La sangre vampirizada mantiene la enfermedad original a raya mientras se alimente de más sangre, lo que desata en él un conflicto. La idea que solamente un cura-vampiro tiene esos escrúpulos es ligeramente absurda, pues la prohibición de matar a otro ser humano está lejos de ser exclusiva de la moral católica. Cuando conoce a Tae-joo (Kim Ok-vin) sí afloran problemas que solo un cura-católico podría tener. Tae-joo vive en una familia donde su presencia es minimizada. Ella le dice a Sang-hyeon que su marido (el ultraexpresivo Shin Ha-kyun, Simpatía por el Sr. Venganza) la golpea, lo que unido a la atracción que ella despierta en él, excita también su deseo de hacer justicia por mano propia. El lazo de afecto que surge entre ellos queda bellamente plasmado en una escena muda en que, en medio de la calle, él se saca sus zapatos, la levanta y la hace que se los calce; una imagen, por lo demás, que recorre varios momentos de la película y que trae a la mente la imagen, literal, de "estar en los zapatos de otro". Ese lazo se instrumentaliza cuando ella descubre su condición y comienza a coquetear con la idea de adquirirla también.

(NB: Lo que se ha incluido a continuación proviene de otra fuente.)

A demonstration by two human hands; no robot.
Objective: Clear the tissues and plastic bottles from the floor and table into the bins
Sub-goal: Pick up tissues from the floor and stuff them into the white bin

Poco queda al final de las reglas del género de vampiros. Ni ajos, ni crucifijos, ni agua bendita. Mucha sangre y el daño que provoca la luz del sol se mantienen como elementos centrales, esto último permitiéndole a Park rodar con tonos nocturnos y marinos (incluidas unas secuencias oníricas que mezclan lo repulsivo con lo humorístico). Puede que la duración de más de dos horas desanime a algunos. La sensación final es una extraña mezcla de desolación, por haber presenciado una vida cortada muy temprano, pero también de satisfacción, porque se trató de una vida florecida.